One of my favorite things about association football is the nature and spectacle of the supporters. No other sport offers the passion and intensity of 90 minutes plus of controlled chaos. Chants, tifo, parades into the stadia, and flags bigger than you can imagine all characterize the nature and spirit of the supporter's groups. The renaissance of association football here in North America over the past three years with the addition of the Pacific Northwest teams in MLS has been turbocharged by the supporter’s culture. It offers a truly unique fan experience that is unrivaled by the NFL, NBA, or MLB. In a new sporting environment that is dominated by corporate ticket holders and $500 empty front row seats at Yankee Stadium, the supporter's sections and their die hard fans rekindle a connection to the older and simpler days of sport. Days when all that mattered was sharing an afternoon or evening with some of your closest friends and family and giving your all to your team.

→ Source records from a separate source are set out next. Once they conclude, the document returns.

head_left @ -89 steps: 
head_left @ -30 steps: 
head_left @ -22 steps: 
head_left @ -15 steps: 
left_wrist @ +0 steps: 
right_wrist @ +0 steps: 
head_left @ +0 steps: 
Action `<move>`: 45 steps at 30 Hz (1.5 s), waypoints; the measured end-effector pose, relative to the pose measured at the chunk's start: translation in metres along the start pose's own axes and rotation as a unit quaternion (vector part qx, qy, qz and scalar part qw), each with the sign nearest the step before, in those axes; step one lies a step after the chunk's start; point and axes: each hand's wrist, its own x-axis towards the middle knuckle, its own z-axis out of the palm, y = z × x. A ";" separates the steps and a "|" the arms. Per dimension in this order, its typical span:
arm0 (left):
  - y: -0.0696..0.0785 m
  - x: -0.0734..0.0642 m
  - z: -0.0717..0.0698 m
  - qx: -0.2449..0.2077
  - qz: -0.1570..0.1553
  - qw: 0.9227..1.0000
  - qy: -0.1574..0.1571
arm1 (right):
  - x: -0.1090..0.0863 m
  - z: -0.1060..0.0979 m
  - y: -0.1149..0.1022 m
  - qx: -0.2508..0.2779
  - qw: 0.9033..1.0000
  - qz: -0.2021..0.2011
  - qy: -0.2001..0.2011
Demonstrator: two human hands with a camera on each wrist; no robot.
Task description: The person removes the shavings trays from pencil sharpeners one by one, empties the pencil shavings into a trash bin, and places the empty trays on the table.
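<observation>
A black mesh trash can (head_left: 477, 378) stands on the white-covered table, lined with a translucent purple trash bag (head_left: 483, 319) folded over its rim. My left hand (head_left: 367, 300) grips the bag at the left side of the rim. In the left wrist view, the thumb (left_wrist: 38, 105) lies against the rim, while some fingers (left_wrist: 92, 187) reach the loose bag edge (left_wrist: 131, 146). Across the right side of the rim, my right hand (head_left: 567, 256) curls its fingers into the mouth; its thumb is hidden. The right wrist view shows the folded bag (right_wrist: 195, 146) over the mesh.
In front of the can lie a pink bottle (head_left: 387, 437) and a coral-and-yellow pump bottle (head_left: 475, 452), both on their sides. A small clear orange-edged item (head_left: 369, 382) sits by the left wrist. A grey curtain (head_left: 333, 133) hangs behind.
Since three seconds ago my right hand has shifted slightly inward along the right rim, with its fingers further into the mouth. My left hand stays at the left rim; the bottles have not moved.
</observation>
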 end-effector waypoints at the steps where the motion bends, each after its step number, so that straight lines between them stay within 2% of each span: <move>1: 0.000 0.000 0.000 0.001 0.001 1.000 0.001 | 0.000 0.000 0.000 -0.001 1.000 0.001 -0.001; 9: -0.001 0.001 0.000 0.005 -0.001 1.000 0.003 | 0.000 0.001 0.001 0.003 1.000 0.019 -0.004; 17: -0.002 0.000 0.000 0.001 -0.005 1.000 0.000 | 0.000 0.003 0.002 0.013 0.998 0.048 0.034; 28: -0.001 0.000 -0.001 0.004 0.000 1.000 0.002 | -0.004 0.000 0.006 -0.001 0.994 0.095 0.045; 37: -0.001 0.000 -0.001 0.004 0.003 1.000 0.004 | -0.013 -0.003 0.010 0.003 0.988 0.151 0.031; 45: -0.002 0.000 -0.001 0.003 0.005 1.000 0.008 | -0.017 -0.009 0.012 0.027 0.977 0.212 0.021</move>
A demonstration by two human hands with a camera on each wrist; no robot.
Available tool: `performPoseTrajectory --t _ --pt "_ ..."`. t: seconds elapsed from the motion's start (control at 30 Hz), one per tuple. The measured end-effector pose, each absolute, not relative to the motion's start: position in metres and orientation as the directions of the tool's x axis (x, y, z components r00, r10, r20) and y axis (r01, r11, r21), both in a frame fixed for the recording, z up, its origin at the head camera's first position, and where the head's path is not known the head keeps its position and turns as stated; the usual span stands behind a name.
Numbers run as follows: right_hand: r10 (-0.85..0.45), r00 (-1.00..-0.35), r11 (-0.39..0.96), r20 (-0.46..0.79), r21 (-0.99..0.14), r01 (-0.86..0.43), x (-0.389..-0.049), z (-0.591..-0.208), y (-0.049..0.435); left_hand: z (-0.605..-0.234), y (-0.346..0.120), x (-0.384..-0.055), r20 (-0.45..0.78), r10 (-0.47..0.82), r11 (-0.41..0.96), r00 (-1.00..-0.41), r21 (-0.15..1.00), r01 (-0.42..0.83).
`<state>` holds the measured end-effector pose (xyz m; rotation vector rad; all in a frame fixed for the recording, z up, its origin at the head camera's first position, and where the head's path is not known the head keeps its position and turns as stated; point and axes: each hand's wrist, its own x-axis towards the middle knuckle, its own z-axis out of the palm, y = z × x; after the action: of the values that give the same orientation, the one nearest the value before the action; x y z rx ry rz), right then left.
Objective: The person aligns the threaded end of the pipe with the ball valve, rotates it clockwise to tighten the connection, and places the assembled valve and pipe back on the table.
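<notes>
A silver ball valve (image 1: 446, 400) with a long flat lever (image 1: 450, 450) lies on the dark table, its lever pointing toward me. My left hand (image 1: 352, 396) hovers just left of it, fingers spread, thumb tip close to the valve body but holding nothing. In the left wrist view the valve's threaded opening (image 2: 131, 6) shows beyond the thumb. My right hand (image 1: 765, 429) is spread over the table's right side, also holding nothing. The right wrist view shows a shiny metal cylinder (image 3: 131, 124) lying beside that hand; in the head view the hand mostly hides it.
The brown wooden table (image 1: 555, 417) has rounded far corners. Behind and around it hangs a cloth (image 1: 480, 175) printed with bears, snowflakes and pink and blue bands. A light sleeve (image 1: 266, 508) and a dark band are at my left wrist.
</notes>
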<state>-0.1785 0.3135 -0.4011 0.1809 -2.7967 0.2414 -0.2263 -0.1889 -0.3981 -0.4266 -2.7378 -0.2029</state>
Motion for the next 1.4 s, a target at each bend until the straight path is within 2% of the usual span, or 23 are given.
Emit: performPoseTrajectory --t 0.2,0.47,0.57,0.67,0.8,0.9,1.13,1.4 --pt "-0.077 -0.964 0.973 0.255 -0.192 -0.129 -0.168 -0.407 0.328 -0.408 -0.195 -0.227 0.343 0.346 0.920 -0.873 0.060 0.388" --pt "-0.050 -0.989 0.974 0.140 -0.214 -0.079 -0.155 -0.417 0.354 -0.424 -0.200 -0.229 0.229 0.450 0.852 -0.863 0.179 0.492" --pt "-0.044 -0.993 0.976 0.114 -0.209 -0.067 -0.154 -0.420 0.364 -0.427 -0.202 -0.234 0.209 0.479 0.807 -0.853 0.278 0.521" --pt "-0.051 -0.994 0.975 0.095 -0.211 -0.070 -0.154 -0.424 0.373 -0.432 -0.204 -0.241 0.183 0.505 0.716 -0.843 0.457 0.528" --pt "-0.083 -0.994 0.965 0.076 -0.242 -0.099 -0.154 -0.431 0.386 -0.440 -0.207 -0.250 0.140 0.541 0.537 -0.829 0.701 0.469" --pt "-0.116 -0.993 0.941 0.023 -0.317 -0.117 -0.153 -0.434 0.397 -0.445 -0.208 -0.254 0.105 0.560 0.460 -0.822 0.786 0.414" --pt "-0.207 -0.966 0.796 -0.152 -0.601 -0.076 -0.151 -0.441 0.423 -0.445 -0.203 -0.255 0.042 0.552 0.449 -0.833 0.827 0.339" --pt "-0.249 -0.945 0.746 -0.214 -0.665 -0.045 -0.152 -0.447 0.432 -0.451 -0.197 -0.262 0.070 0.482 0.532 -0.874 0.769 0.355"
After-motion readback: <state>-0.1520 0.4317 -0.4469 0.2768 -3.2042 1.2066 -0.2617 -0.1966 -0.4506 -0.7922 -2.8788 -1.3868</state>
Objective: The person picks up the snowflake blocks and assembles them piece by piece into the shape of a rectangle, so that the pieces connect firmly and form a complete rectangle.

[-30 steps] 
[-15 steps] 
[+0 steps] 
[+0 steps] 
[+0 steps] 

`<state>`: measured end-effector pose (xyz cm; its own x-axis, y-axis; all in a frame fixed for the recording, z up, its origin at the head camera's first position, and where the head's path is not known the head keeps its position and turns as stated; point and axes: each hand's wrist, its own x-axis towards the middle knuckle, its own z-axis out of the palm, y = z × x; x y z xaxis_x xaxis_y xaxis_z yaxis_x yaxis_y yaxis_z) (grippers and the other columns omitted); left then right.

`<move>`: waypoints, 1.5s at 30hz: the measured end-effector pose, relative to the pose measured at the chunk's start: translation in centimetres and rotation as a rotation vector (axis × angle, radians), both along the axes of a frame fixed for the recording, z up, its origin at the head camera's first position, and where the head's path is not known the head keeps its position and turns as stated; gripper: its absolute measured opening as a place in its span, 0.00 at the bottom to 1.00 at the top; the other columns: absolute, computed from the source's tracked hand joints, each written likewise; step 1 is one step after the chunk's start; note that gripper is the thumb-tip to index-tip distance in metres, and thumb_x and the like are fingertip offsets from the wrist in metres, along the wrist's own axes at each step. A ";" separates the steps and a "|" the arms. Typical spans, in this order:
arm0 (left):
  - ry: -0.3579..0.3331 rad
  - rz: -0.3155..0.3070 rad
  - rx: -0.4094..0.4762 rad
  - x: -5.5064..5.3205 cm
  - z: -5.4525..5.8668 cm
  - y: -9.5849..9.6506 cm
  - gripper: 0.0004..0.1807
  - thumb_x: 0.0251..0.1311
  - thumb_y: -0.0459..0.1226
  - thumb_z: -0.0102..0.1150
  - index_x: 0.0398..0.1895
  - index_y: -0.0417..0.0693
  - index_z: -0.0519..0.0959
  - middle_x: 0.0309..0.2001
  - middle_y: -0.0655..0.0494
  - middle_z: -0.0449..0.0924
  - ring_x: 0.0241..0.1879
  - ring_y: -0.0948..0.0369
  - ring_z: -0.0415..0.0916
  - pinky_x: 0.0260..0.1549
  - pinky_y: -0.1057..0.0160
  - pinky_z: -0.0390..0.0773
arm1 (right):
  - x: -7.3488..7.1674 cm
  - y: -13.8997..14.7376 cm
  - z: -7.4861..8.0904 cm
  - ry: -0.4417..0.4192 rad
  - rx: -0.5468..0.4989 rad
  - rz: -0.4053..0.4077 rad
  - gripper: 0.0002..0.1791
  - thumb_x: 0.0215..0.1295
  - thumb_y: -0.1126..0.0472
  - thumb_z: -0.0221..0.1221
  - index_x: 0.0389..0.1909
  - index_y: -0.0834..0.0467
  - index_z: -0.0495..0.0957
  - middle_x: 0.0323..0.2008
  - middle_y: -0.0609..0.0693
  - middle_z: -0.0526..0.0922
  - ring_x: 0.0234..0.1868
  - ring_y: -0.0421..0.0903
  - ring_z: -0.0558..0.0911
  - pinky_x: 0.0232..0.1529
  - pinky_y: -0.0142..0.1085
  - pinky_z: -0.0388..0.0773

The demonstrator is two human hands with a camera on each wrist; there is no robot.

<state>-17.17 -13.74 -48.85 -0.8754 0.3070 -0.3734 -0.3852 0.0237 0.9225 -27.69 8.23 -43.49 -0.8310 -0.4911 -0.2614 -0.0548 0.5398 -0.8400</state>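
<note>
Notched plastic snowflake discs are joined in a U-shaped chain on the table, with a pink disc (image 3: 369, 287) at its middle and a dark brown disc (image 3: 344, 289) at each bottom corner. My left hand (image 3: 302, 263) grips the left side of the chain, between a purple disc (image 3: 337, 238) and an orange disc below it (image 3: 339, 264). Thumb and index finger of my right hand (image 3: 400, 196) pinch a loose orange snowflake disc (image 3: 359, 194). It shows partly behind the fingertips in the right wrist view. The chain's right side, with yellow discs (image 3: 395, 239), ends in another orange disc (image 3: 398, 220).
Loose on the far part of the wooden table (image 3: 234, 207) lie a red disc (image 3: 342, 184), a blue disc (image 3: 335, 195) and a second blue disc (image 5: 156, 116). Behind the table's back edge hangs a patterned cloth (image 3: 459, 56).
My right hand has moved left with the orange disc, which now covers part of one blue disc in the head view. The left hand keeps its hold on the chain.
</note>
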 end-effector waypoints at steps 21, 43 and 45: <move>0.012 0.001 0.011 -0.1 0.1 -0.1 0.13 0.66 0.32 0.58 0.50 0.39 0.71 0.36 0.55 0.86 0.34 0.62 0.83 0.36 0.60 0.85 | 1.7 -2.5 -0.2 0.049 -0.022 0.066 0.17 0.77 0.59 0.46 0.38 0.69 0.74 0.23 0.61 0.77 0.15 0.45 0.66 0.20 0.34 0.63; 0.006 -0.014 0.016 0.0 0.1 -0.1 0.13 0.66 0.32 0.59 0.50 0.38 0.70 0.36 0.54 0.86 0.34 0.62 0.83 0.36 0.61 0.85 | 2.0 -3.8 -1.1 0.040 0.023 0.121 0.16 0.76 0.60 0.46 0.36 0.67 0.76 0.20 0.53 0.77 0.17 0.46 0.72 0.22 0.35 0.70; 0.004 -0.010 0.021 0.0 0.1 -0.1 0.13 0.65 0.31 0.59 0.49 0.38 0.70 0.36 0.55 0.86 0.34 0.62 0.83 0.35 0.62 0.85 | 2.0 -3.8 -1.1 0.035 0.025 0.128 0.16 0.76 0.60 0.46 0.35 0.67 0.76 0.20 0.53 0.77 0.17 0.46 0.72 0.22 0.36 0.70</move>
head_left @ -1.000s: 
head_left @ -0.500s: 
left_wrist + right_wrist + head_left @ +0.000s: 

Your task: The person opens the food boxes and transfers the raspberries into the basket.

I know that fan experience first hand because I grew up in Cleveland as a die hard Browns fan in the infamous Dawg Pound in an old dump of a stadium known as Cleveland Municipal. While the amenities left much to be desired (Can you say urinal troughs?), the memories were some of the best experiences of my life in spite of the fact that the team always seemed to come up short.
We are fortunate here in San Jose that we have one of the best supporters groups in the world with the 1906 Ultras and the Casbah. I was proud to see that in an unscientific study of supporters groups that the Ultras were voted No. 1 in MLS. I am always amazed by their passion and burning desire to support the players and team in any way. Seeing all of the Ultras in New York and Colorado during the playoffs was an awesome sight. They add a great dynamic to the stadium and I look forward to incorporating them into the new stadium in a unique and special way commensurate with their key role in the fan experience.
As everyone knows, the supporters can sometimes run right up against what is appropriate in the stadium. It is their nature to do that. What I hope that everyone can understand is that despite it being funny and cool to push the envelope with language, actions, or tifo it is critical that all sides agree on a set of standards so that all fans can enjoy the match. It is also critical that the visiting team is respected and that there is no violence.
I was asked today by a member of the media if I was upset about the protest at the Toronto FC match where the Ultras did not cheer. Not at all I responded. The action is actually what makes the Ultras so unique and our fan experience so organic. This is what differentiates association football and the Quakes experience. I want to promote that as long as it does not cross the line.
Determining where the line exists is easier said then done. In an effort to take this issue on proactively, this past off season the Quakes management sat down with our supporter's and developed a bill of rights as well as a transparent process of administering any sanctions. This included an appeal process. This was a very productive experience that built trust and rapport between the groups. Everyone signed off on the bill of rights and process. The trust was put to the test early when there was a disagreement over some objectionable tifo that was shown at the Sounders FC match and the following protest at the Toronto FC match. In the end, the relationship and trust that was built up over the off season was critical in resolving the misunderstanding and moving forward in a positive way. I am proud to say that once again the Quakes and our supporters stand shoulder to shoulder in support of the team and players.
With a huge game coming up this weekend against Chivas USA after a disappointing road loss versus the New York Red Bull, we need everyone pulling the same direction to give our guys as much encouragement as possible to get a great result this weekend. I know that together we can make the difference.